Когда я это услыхала, то побежала к тебе и начала тебя целовать, целовать как безумная. А потом отодвинулась, подумала, что у меня, наверно, сильно пахнет от кофточки табаком, я вся от него табаком пропахла. Ты такой беспомощный был, Сережа, только ручкой пошевелил.

В ноябре мы тебя похоронили. Семен, его тоже Семеном звали, неделю ко мне не показывался, а потом пришел, так я его чуть не убила – кинула в него топором. Он больше не приходил.

Старушка прервала свой рассказ и потупившись на свои руки, сложенные на колени, молчала. Потом произнесла:

– Скоро я узнала, что я беременна от него. И так мне и этот Семен и его ребенок были противны, что я и выразить не могу. На втором месяце я натопила баню, выпила три стопки водки без закуски и села в бане в бак с горячей водой. Посидела в нем и у меня произошел выкидыш. Я сама тогда еле выползла через порог в предбанник и чуть не умерла. Ребенка я тайком закопала в саду под кустом. И вот теперь она ко мне ходит, говорит, что она моя дочка и все меня к себе зовет и зовет…

***

Через год Петровна умирала от рака. Живот у нее раздулся, как у беременной, а руки и ноги похудали так, что видна была каждая косточка.
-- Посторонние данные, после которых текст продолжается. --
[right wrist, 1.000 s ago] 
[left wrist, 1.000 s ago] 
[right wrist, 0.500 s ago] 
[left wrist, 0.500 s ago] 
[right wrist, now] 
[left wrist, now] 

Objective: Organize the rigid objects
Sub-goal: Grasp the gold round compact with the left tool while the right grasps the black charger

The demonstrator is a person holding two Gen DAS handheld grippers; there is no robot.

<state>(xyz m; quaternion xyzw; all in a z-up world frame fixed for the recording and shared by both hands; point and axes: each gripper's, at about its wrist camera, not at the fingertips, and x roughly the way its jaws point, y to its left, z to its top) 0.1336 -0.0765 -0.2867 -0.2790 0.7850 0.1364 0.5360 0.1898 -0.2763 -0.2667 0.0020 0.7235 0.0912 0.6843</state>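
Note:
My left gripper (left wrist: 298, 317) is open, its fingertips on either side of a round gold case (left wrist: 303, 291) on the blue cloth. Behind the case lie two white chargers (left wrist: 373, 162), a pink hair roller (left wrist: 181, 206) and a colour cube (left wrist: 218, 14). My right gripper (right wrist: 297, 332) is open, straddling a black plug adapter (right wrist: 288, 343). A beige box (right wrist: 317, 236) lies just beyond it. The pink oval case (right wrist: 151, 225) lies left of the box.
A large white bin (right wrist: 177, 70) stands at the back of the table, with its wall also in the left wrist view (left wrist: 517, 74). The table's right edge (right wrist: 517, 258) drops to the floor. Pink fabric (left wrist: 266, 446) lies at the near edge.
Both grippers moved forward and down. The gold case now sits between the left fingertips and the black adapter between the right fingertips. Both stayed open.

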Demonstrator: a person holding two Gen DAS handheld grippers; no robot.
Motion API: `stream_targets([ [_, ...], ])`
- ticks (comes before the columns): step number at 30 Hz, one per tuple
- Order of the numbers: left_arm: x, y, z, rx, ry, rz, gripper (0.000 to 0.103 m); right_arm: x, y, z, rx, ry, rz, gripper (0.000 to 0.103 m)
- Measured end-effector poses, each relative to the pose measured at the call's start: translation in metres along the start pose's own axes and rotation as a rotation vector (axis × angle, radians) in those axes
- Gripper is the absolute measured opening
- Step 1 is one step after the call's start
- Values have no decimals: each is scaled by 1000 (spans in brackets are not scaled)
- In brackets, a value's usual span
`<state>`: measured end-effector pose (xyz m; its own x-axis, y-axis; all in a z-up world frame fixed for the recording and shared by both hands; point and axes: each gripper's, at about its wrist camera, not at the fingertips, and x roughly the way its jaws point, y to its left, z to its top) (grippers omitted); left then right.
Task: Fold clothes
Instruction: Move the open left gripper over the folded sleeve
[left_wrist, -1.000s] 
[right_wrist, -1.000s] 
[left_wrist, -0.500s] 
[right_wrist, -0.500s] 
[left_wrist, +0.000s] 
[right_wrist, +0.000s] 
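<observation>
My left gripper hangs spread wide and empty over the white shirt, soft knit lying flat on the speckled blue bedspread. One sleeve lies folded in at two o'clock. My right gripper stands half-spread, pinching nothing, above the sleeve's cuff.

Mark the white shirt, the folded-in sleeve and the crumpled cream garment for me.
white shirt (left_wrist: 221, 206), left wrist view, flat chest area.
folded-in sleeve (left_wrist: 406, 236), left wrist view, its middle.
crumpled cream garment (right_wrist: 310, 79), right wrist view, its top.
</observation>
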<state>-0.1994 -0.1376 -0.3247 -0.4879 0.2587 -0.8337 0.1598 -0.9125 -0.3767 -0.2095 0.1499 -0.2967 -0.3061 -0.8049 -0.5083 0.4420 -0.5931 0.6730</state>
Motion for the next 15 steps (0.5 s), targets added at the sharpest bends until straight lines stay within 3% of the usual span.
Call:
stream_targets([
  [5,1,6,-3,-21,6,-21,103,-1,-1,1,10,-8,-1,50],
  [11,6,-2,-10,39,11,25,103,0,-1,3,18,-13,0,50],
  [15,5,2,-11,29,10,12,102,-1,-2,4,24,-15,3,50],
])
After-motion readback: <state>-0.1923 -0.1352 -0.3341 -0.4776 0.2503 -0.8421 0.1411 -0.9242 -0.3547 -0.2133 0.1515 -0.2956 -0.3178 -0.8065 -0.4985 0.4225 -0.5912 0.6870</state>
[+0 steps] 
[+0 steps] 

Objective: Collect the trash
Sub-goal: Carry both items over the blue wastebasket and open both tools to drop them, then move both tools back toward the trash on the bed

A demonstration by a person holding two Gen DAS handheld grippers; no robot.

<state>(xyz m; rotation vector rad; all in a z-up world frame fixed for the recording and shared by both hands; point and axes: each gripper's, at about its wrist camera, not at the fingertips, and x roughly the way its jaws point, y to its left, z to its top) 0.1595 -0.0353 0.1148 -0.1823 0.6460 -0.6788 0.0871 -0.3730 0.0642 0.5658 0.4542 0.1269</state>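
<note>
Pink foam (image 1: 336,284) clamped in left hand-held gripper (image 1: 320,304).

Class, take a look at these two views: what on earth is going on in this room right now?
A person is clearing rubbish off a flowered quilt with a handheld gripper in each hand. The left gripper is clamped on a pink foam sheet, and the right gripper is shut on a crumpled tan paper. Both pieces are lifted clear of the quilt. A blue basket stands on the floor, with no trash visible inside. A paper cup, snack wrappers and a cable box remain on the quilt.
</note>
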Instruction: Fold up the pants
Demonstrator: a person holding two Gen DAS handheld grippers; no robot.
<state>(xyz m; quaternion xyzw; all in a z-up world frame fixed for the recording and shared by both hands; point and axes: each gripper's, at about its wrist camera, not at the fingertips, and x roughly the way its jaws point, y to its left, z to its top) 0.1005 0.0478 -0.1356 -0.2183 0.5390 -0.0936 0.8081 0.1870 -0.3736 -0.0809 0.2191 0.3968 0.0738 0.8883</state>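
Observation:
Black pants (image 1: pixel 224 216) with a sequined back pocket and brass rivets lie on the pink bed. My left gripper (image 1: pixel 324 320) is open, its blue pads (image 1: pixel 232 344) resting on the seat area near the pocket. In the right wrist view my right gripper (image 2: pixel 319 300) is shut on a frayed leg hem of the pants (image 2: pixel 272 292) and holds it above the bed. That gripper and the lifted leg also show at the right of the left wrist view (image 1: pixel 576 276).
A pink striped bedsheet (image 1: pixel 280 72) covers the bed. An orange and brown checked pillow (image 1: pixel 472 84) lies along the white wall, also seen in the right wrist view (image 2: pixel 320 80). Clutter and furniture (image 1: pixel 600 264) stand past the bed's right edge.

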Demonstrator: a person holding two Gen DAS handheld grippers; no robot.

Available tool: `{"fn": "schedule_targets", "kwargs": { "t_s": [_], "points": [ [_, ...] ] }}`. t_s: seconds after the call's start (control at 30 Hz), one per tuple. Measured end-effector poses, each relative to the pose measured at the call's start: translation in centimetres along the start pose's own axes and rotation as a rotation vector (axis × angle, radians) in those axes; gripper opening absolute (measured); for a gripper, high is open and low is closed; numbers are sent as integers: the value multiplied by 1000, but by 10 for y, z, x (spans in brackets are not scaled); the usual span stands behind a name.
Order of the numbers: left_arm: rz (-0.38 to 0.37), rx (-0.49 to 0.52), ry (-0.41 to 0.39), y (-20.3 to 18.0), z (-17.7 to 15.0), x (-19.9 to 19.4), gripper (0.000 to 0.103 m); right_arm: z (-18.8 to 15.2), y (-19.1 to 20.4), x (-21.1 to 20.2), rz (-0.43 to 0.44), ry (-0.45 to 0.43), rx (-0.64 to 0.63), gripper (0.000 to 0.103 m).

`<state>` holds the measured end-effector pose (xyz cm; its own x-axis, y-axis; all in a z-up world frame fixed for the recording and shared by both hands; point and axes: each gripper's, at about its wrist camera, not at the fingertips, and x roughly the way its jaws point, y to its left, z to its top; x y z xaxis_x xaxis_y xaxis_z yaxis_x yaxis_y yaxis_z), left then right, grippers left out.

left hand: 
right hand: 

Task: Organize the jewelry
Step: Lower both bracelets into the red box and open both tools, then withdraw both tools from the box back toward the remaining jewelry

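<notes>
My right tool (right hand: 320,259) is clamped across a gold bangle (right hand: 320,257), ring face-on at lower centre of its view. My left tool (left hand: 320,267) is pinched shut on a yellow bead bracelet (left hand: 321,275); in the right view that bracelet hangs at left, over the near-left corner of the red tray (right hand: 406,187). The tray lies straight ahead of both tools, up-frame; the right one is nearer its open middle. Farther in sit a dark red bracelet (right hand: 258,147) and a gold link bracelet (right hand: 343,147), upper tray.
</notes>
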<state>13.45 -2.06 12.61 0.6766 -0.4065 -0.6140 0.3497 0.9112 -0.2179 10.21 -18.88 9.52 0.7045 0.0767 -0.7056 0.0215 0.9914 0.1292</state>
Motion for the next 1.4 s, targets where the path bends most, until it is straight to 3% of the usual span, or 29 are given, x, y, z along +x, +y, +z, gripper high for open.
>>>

Дважды врач делал ей выкачку жидкости из живота. Каждый раз через иглу, которой протыкали живот, из Петровны вытекало по тазу воды. В третий раз врач приехал по вызову и удивился, что старуха еще жива, однако прокалывать ей живот не стал, сказав, что она больше не выдержит этого.

Петровна прожила еще около месяца. За ней ухаживала Наталья. Иногда, чтобы помочь перестелить постель, приходил Семен. Когда Петровне делалось лучше, она выпрастывала свою руку из-под одеяла и придвигала репродуктор ближе к себе. Один раз она попросила Наталью, чтобы та положила этот репродуктор к ней в гроб. Отойдя на кухню, Наталья только покачала головой: «Совсем с ума сошла тетка: собралась на том свете радио слушать».

В декабре Петровны не стало. Еще спустя полгода могилу Петровны вскрыли и ей на гроб поставили другой маленький гробик – у Натальи родилась пятимесячная девочка и не выжила.

– Вот, пришла к тебе, тетя Люда, внучка. Береги ее и ухаживай за ней, – сказала Наталья.

Перед тем, как начали забрасывать яму, она велела Семену положить в нее репродуктор – пусть слушают.